Limb Lengthening Forum

Community Hangout => Off Topic => Topic started by: CaptainAmerica on March 05, 2018, 04:23:07 AM

Title: If women are hitting puberty significantly earlier, why are they still taller?
Post by: CaptainAmerica on March 05, 2018, 04:23:07 AM
A common idea here is that early puberty = shorter height. It's typical to see in men, I know a lot of kids who were 5'4-5'5 and prepubescent, high-voice, etc until sophomore year in high school and they all grew to be over 6ft, meanwhile the kids who matured in 8th grade were done growing by the time high school started.
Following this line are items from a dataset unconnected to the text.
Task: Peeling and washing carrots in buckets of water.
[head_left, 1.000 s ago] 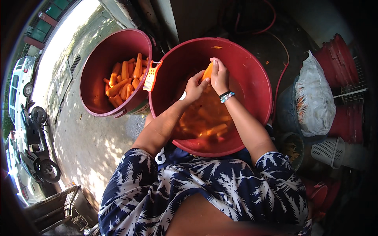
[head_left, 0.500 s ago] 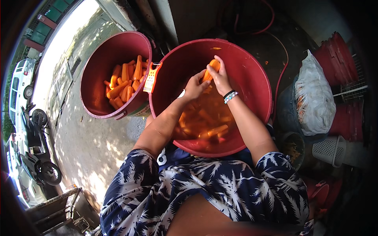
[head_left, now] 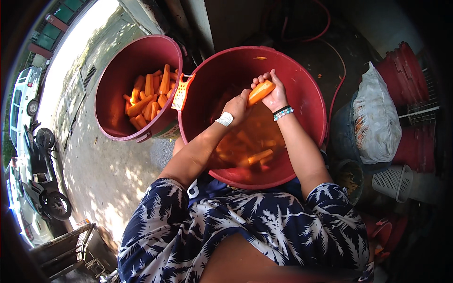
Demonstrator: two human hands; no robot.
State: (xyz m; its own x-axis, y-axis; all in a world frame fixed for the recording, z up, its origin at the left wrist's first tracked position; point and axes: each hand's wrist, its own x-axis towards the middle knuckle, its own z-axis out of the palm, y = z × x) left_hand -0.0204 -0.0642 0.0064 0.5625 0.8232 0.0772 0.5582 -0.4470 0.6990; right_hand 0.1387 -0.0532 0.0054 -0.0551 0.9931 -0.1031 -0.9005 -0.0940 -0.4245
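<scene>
**Two hands working one carrot over a large red tub**

A short, thick orange carrot (head_left: pixel 261 91) is being held above the big round red plastic tub (head_left: pixel 309 101), near its far inner wall. The right hand (head_left: pixel 273 92) is wrapping around the carrot from behind, fingers curled over it and thumb beneath, gripping it firmly; a beaded bracelet is sitting on that wrist. The left hand (head_left: pixel 237 107) is closing against the carrot's lower end, fingers bent inward. Whether it is pinching a small peeler or blade there, or only the carrot, cannot be told, since the palm side is hidden. A white bandage patch (head_left: pixel 225 119) is sticking to the back of the left wrist.

Below the hands, more carrots are lying in murky water at the bottom of the tub. An orange flat plastic grater (head_left: pixel 182 92) is hanging on the rim between this tub and a second, dark red bucket (head_left: pixel 112 101) to the left, which is holding a pile of cleaned carrots (head_left: pixel 150 96). A white sack (head_left: pixel 376 118), stacked red pots and a white perforated basket (head_left: pixel 392 180) are standing to the right. Parked vehicles are showing at the far left.

Likely risks, judging from this: wet hands may be making the carrot slippery, so it could shoot out and splash back into the water. If a blade is in the left hand, a slip toward the right thumb could cut it. The grater, perched loosely on the rim, could be knocked in by an elbow.
</scene>
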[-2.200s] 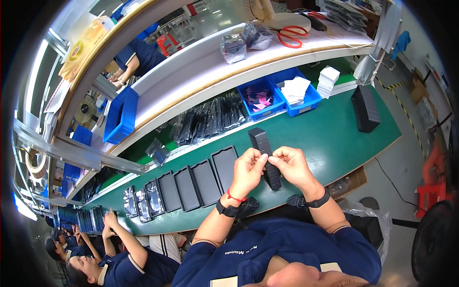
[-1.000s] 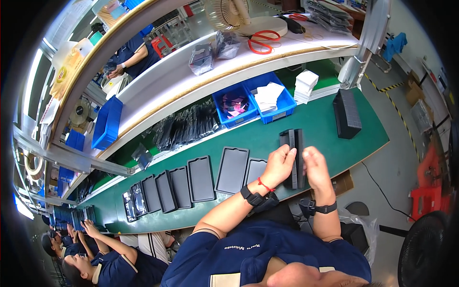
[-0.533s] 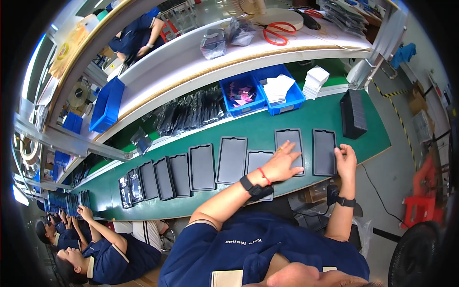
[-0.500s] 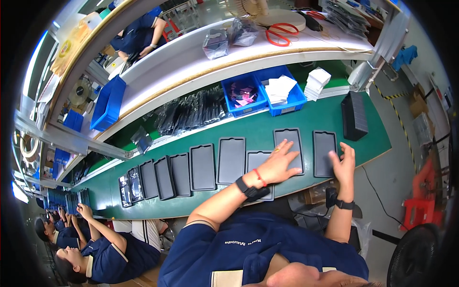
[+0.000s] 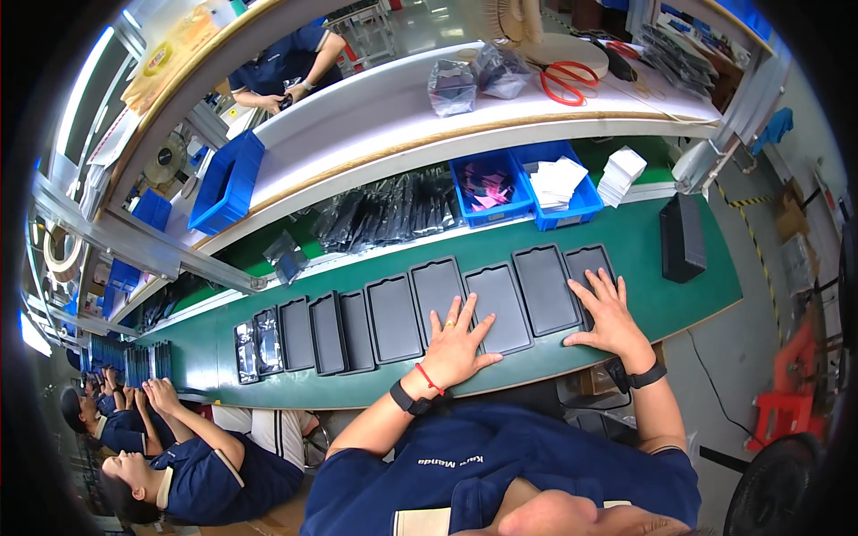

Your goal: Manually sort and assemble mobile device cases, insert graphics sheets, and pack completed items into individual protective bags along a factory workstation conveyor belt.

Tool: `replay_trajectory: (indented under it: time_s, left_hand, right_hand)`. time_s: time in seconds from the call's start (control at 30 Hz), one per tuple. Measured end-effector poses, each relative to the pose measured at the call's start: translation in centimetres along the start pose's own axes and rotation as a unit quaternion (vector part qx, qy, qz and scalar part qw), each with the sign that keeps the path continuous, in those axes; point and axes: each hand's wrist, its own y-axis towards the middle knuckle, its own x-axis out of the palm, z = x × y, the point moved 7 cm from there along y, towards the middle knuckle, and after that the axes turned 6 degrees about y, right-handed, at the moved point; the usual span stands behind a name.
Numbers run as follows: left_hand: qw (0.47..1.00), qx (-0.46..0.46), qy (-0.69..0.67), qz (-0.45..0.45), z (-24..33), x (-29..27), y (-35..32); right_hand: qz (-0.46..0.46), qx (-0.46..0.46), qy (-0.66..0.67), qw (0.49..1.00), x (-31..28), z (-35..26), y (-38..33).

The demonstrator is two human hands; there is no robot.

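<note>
both hands [image 5: 454, 348] are splayed wide, palms down, over dark trays [image 5: 547, 288].

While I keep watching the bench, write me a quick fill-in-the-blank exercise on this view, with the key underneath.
1. On the wrist of the left hand, the thin bracelet is ____.
2. The right hand partly covers the tray at the row's ____ end.
3. The bench top under the dark trays is ____.
4. The adjoining bins holding pink pieces and white cards are both ____.

Missing words: red; right; green; blue.
</note>
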Motion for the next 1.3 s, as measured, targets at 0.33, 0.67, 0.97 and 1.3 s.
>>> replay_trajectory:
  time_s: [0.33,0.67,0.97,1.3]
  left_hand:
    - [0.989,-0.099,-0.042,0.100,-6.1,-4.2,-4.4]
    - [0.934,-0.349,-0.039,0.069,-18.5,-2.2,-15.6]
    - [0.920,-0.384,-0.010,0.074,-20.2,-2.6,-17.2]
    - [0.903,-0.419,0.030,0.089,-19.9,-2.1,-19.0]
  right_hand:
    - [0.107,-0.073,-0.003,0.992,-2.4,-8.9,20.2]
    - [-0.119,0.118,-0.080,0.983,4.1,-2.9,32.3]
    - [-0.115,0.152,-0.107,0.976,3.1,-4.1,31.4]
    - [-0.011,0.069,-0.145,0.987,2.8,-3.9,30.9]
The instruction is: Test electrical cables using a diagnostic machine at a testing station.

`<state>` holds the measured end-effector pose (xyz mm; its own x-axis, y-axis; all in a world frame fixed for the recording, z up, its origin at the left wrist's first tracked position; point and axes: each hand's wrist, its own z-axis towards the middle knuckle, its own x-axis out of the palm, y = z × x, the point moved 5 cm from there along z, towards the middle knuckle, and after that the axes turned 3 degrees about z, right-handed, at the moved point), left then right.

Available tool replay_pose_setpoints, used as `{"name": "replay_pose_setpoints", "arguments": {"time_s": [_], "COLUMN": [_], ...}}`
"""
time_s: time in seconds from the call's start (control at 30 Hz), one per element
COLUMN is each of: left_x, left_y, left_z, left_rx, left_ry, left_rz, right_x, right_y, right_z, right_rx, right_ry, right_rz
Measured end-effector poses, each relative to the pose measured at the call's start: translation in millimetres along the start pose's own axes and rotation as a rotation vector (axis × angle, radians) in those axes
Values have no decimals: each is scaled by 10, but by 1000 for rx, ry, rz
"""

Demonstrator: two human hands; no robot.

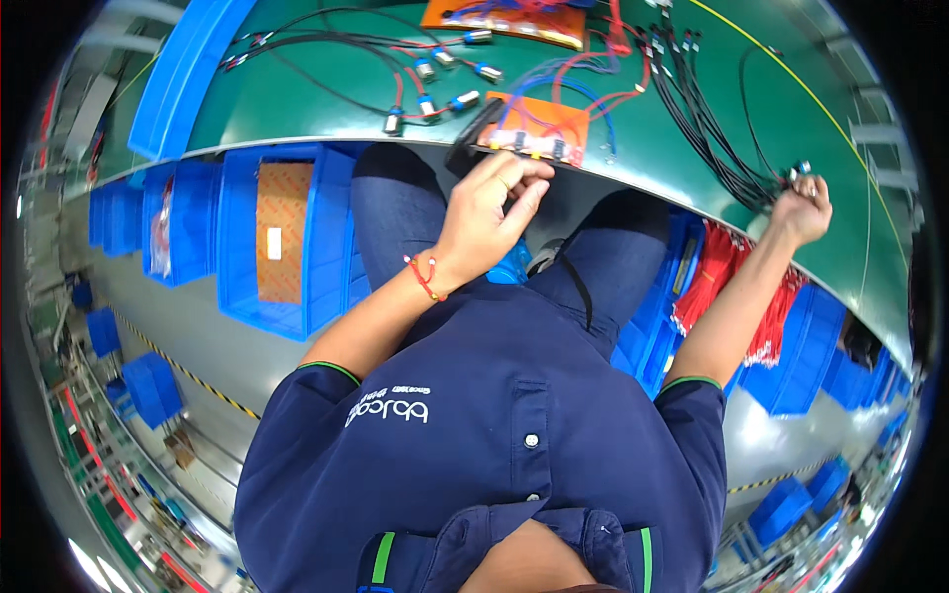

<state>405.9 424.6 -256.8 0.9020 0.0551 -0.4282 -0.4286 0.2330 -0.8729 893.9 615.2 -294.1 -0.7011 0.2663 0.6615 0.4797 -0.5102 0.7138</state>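
Note:
An orange board (539, 120) with red and blue wires lies at the bench's near edge, in front of my lap. Just below its near edge, my left hand (491, 206) has its fingers curled in a pinch; what they hold, if anything, is hidden. A dark object (473, 138), partly blurred, leans at the board's left side. Off to the right, my right hand (804, 211) is closed round the near end of a bundle of black cables (714, 148). Small silver cylindrical ends (801, 170) show beside its fingers.
Black cables with silver cylindrical ends (425, 69) lie at left on the green bench (306, 109). Another orange board (514, 22) lies farther back. A blue tray (183, 79) stands at far left. Below the edge hang blue bins (229, 247) and red wire bundles (714, 272).

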Motion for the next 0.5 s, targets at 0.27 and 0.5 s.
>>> {"name": "replay_pose_setpoints", "arguments": {"time_s": [0.27,0.5], "left_x": [-383,-932], "left_y": [-35,316], "left_z": [658,622], "left_rx": [150,-5], "left_ry": [-219,-61], "left_rz": [363,679], "right_x": [261,364], "right_y": [34,-25], "right_z": [1,-45], "right_rx": [21,-314], "right_ry": [-25,38], "right_rz": [19,-642]}}
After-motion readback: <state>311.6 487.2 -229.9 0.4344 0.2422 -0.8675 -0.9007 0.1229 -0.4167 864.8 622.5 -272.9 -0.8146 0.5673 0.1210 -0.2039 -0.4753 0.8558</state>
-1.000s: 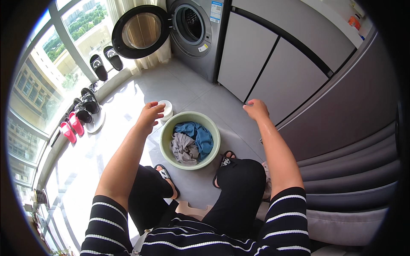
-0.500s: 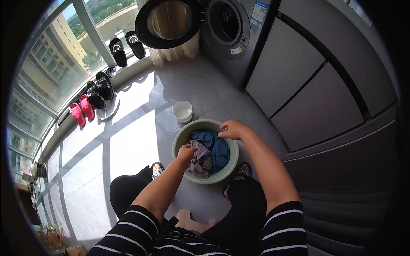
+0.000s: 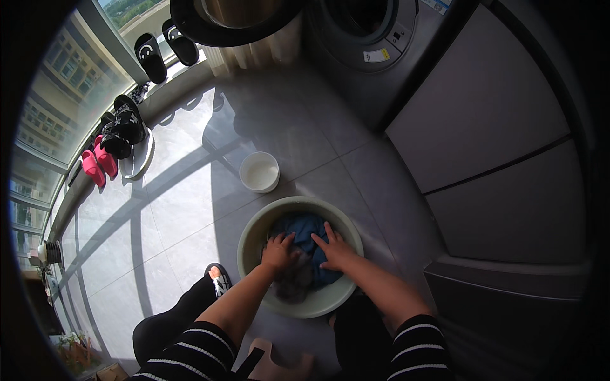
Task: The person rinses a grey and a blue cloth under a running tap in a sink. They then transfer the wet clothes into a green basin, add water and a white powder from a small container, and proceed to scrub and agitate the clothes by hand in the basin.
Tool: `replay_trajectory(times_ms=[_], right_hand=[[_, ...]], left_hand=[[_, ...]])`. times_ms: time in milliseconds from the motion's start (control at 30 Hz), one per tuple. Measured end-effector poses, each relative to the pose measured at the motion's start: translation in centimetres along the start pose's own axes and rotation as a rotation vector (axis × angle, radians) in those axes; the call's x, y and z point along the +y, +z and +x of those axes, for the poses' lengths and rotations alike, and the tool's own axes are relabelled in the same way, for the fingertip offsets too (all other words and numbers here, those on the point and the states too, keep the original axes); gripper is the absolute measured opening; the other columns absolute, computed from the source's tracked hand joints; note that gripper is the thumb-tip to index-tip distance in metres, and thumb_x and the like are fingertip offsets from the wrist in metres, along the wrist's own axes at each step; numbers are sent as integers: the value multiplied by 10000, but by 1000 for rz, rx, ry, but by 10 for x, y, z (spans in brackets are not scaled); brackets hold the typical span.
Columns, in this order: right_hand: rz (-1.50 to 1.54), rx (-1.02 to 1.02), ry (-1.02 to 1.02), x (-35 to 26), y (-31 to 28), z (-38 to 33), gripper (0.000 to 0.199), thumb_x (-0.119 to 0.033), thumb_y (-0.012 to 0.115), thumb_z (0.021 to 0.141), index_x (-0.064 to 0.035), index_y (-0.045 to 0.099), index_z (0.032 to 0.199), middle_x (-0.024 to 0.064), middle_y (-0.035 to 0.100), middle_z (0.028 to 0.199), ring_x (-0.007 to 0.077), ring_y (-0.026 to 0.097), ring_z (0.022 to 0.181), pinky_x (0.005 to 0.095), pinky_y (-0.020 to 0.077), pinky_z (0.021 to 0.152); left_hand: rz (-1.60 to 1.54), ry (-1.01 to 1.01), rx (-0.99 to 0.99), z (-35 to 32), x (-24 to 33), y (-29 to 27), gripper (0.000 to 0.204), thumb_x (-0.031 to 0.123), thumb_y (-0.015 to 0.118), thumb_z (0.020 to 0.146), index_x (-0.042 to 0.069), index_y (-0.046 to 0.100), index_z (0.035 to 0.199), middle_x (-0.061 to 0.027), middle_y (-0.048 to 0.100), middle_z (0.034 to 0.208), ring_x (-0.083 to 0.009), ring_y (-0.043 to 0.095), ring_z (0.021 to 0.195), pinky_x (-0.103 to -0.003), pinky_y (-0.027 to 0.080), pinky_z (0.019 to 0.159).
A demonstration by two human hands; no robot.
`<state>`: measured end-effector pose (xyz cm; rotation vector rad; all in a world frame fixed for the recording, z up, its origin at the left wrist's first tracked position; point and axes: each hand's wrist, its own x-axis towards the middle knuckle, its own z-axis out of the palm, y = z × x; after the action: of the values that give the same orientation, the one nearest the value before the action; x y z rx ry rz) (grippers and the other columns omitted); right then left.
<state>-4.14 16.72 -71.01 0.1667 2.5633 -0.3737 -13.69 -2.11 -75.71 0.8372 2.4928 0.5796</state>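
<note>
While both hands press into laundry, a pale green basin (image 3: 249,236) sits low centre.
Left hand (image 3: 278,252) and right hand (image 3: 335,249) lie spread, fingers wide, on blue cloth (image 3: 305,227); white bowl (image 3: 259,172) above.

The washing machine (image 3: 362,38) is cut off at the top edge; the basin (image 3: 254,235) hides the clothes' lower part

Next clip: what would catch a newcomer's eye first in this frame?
Both hands, the left hand and right hand, press down on blue and grey laundry inside a pale green basin on the tiled floor, low in the middle of the view. Just beyond the basin stands a small white cup. At the top, a washing machine has its round door swung open, and pink and black slippers line the sunlit window at left.
</note>
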Motion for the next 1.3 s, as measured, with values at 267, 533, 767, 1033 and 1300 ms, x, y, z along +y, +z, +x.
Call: replay_trajectory(times_ms=[267, 533, 767, 1033, 1300], right_hand=[[500, 387, -55, -21, 22, 5, 165, 20, 539, 609, -115, 607, 675, 77, 572, 841, 299, 561, 748, 414, 456, 642], [713, 469, -511, -60, -68, -52, 193, 63, 482, 600, -79, 581, 686, 75, 555, 709, 292, 554, 690, 384, 429, 591], [170, 197, 80, -28, -9, -27, 680, -80, 593, 751, -197, 357, 1378, 135, 277, 1446, 371, 326, 1284, 463, 431, 917], [-141, -289, 114, -47, 54, 12, 740, -220, 510, 874, -267, 85, 1479, 90, -13, 1540, 379, 41, 1393, 676, 134, 1016], [-188, -85, 191, -41, 86, 32, 544, -191, 383, 904, -219, 278, 1437, 87, 92, 1532, 367, 79, 1389, 671, 107, 1023]], left_hand=[[-71, -136, -217, -46, -7, 5, 453, 390, 637, 716, 88, 621, 1055, -175, 586, 1079, -355, 561, 975, -432, 455, 858], [-8, 30, -27, -20, -24, 15, 203, 233, 634, 698, 33, 626, 733, -158, 582, 679, -311, 562, 595, -418, 457, 558], [188, 43, 308, -12, 4, -30, 431, 181, 658, 717, 25, 544, 1102, -216, 569, 979, -348, 563, 886, -438, 454, 752], [296, 413, 55, -17, -4, 22, 735, 338, 667, 737, 61, 395, 1361, -236, 436, 1263, -400, 419, 1148, -486, 344, 965], [209, 473, -2, -2, -2, 15, 171, 101, 520, 773, 28, 601, 905, -167, 585, 899, -303, 579, 817, -398, 470, 743]])
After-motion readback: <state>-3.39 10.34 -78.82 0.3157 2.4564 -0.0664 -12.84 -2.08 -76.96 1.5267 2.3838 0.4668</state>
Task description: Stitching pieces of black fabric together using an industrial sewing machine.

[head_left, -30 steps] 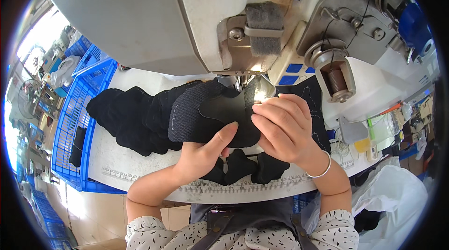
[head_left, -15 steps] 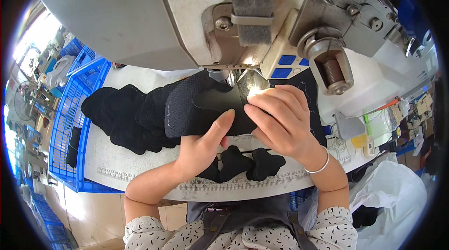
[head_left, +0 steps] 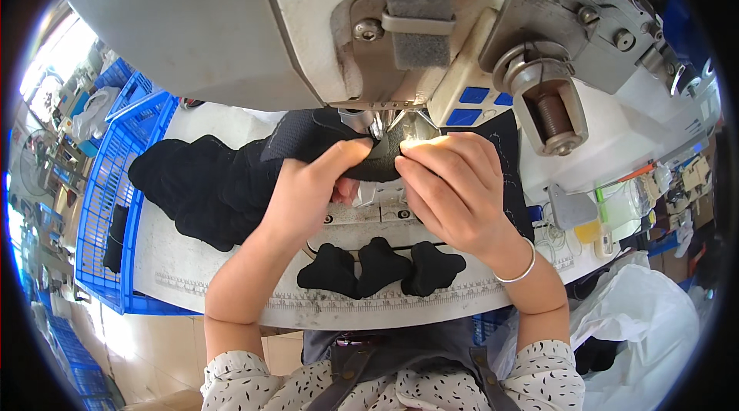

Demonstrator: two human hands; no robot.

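Observation:
A sewing machine stands over the table, its needle area lit. Under it lies a dark, textured fabric piece, lifted along its near edge. My left hand pinches that edge just left of the presser foot, thumb on top. My right hand is closed on the same fabric to the right of the needle, fingertips in the bright light. Exactly how the fabric sits beneath the foot is hidden. A heap of black fabric pieces lies left of my left hand.
Small stacks of black cut pieces lie near the table's front edge, by a printed ruler strip. A blue plastic crate adjoins the table on the left. A thread spool hangs at right, above a white plastic bag.
My left hand has moved up toward the needle, and the fabric's near part has folded up and away, exposing the machine's plate. My right hand has barely shifted.

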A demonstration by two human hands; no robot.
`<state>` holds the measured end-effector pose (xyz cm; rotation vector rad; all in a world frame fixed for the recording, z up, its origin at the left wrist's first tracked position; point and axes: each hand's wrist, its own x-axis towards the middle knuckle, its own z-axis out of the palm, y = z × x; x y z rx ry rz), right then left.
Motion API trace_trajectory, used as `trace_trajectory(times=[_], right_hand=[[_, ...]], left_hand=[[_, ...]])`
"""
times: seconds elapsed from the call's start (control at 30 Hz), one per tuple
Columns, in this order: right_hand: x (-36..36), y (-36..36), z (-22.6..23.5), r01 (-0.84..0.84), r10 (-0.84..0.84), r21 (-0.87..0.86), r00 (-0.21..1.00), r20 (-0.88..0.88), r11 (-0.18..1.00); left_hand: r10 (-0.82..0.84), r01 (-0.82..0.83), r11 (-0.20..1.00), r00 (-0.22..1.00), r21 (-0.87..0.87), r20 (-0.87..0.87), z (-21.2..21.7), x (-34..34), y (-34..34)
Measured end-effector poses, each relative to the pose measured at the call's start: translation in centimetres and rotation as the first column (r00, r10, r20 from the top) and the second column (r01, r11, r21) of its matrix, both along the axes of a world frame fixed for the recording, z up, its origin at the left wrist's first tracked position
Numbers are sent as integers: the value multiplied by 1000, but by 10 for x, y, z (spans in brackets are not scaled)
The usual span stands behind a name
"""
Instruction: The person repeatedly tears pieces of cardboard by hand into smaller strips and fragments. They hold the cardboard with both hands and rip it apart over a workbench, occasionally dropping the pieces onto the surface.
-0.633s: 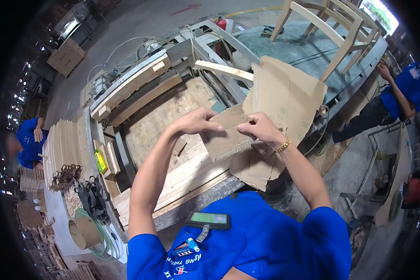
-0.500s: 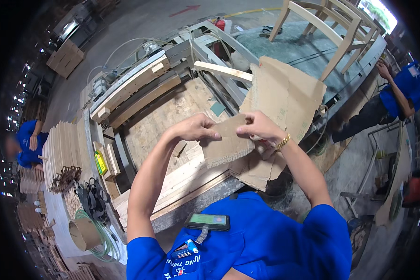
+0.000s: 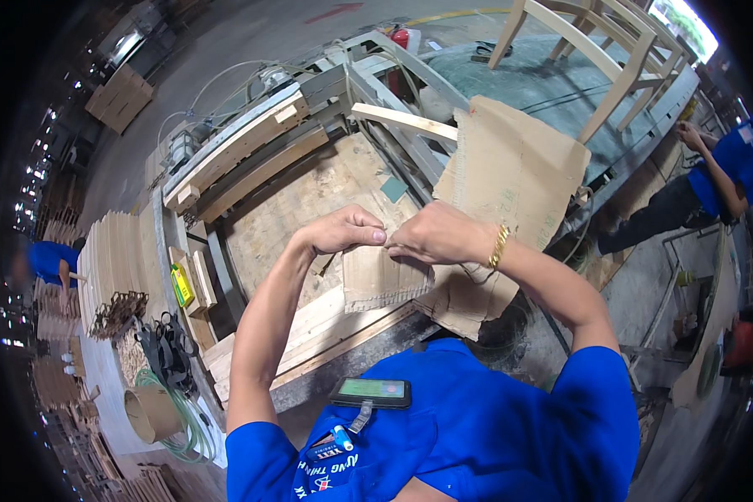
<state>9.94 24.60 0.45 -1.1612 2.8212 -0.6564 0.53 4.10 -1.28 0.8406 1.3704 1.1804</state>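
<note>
My left hand (image 3: 345, 231) and my right hand (image 3: 437, 233) meet in front of me, knuckles almost touching. Both pinch the top edge of a small piece of brown corrugated cardboard (image 3: 382, 280) that hangs below them. Behind my right hand a larger torn sheet of cardboard (image 3: 519, 171) stands over the workbench edge. My right wrist wears a gold bracelet (image 3: 499, 246).
A wooden press bench (image 3: 309, 201) with a chipboard bed lies ahead. Pale wooden chair frames (image 3: 598, 50) stand on a green table at the far right. Another person in blue (image 3: 728, 171) works at the right. Stacked curved wooden parts (image 3: 113, 259) and a green hose (image 3: 180, 410) lie left.
My hands have drawn together over the small cardboard piece, which now hangs folded below them instead of being spread between them.
</note>
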Motion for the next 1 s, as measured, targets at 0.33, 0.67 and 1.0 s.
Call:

People stop growing once puberty hits apparently because estrogen slowly causes the growth plates to fuse. This is a common reason to explain why women are shorter than men, their higher levels of estrogen and earlier maturation causes them to stop growing earlier and for them to be shorter.

https://commons.wikimedia.org/wiki/File:Acceleration1.jpg

Yet female height has increased over the past 200 years while the age female's have their first period has decreased significantly. Just look at Germany, they reach puberty a whole 2.5 years earlier.

If you cut off any boys puberty and growing time by 2.5 years, he would be significantly shorter, I mean 3 inches shorter. Yet, this trend in earlier menarche has had absolutely no effect on final female height.

Is puberty time, duration, hormones, etc... really not as important to final height as doctors think?
Title: Re: If women are hitting puberty significantly earlier, why are they still taller?
Post by: femoral_indecency on March 07, 2018, 02:56:18 AM
Another question to pose is what is the bio-evolutionary advantage of early puberty in males? Like why does it even need to happen at all? If it's such a maladaptive phenomenon why the heck does it still occur?
Title: Re: If women are hitting puberty significantly earlier, why are they still taller?
Post by: myloginacct on March 09, 2018, 05:23:04 AM
Male height has also grown.

I'd guess both women and men with precocious puberty end up shorter than their non-precocious peers. The fact they're still taller now is most likely due to the increasingly better living standards, nutrition, epigenetics, and also sxxual selection. So everyone's taller now, despite the fact many are hitting puberty earlier. You need to compare differences in height of modern people and look for a statistically significant correlation between puberty and their final heights.